((

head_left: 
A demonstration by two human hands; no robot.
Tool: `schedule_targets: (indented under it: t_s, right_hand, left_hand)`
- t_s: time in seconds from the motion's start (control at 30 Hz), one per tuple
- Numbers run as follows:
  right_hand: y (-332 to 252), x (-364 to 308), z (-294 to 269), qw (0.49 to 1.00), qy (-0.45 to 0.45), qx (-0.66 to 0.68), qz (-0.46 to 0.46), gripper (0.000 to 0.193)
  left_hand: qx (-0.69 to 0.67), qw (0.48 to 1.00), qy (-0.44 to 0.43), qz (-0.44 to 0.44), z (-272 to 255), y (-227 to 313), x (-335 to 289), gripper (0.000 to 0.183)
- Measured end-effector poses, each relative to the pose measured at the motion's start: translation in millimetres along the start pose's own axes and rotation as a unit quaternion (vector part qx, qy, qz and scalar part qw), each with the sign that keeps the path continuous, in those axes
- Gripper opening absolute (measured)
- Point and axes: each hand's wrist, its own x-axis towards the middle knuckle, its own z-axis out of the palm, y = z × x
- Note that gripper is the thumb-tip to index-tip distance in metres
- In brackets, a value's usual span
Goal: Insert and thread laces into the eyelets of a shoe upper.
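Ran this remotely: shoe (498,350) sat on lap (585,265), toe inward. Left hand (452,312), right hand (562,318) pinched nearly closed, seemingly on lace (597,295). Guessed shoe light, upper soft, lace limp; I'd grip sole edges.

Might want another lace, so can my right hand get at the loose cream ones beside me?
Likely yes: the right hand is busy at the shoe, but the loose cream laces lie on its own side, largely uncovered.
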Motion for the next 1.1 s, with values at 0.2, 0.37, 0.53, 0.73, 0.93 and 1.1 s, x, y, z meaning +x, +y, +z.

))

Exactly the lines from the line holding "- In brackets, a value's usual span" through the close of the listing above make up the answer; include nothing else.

- In brackets, a value's usual span
Goal: Insert and thread laces into the eyelets of a shoe upper.
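Ran this remotely: shoe (498,350) sat on lap (585,265), toe inward. Left hand (452,312), right hand (562,318) pinched nearly closed, seemingly on lace (597,295). Guessed shoe light, upper soft, lace limp; I'd grip sole edges.

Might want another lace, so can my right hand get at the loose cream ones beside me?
Likely yes: the right hand is busy at the shoe, but the loose cream laces lie on its own side, largely uncovered.
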Motion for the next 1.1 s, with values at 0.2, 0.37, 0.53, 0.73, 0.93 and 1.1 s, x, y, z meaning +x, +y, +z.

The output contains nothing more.